Those first days were the hardest I had ever experienced. For the first time, I got the sense that I was not good enough—not perfect enough— and I could do nothing about it. At night, the bathroom became my sanctuary, and I whispered prayers between muffled sobs. During the day, I sought solace in the company of other newcomers from Lagos, fellow privileged children whose parents dreamed big dreams. Together, we navigated the hallways and braved the cold stares of these coloured-eyed strangers. We stuck together, navigating new landmines and obstacles, this time, not in the form of new curriculums or contests, but from our peers. My classmates resented me, particularly for the attention I received due to my academic performance. I would beg teachers not to commend my work in front of the class and sought refuge in the bathroom on days when progress reports were handed out, dreading the onslaught of taunts about my grades. What I had once been celebrated for became a target on my back. These children, who had family conglomerates to inherit, could not understand why I had to try so hard.
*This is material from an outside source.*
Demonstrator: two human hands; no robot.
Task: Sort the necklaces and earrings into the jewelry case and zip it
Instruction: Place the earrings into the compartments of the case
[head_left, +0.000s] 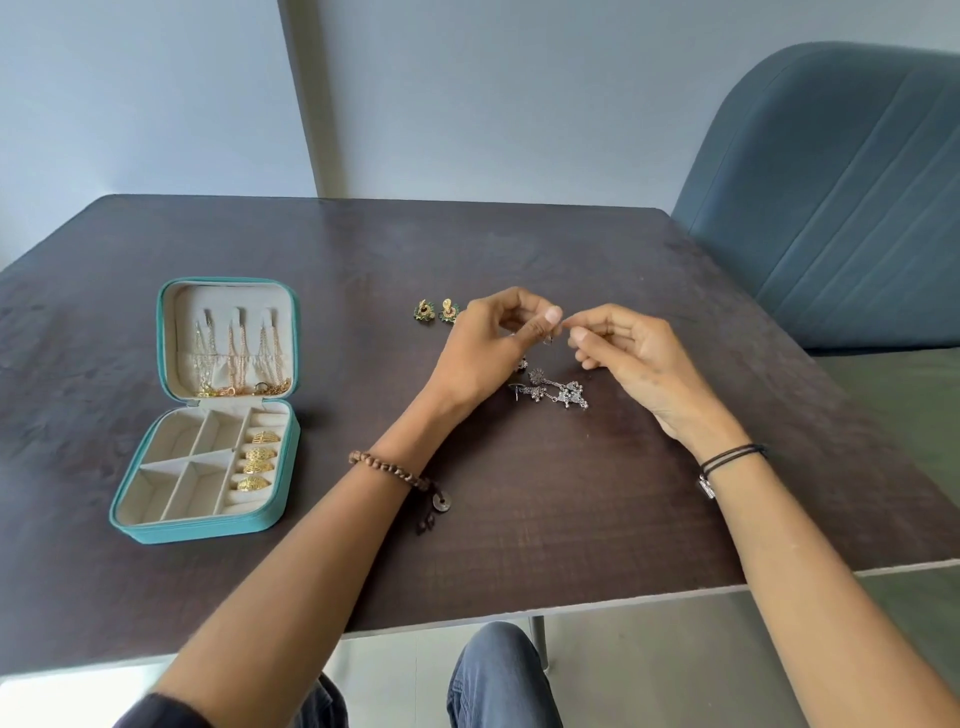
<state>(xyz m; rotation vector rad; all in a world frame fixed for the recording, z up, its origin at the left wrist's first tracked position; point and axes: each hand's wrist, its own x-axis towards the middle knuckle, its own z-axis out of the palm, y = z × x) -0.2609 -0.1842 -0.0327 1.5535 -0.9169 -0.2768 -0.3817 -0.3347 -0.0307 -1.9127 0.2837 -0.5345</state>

By seventh grade, our Lagos cocoon had dwindled. One classmate transferred back to Lagos; another relocated to the US. I begged my mother to let me transfer to another school, but she insisted that Jos' tranquility was the ideal environment for academic success. I was forced to adapt and chisel away parts of my identity to fit in. I constructed the alter ego of a cool girl, an armor of survival: preppy skirts became ripped jeans, I mastered a winged eyeliner look with the precision of a black marker, and I employed all the Western affectations I learned in Lagos. My weapon of choice became humor, often self-deprecating, a precarious shield I wielded to amuse and placate my peers. I completed Rebecca's essays and earned a coveted spot in her inner circle; I allowed Hamoud to copy answers during quizzes and was invited to lunch with his friends. Every day, I remembered my mother’s words and reminded myself of my purpose at this school. If I could endure the bullying, maintain high grades, and appease my straight-haired tormentors, my dream of attending an Ivy League school remained well within reach. In a matter of years, I would escape this hellscape; all I had to do was endure. 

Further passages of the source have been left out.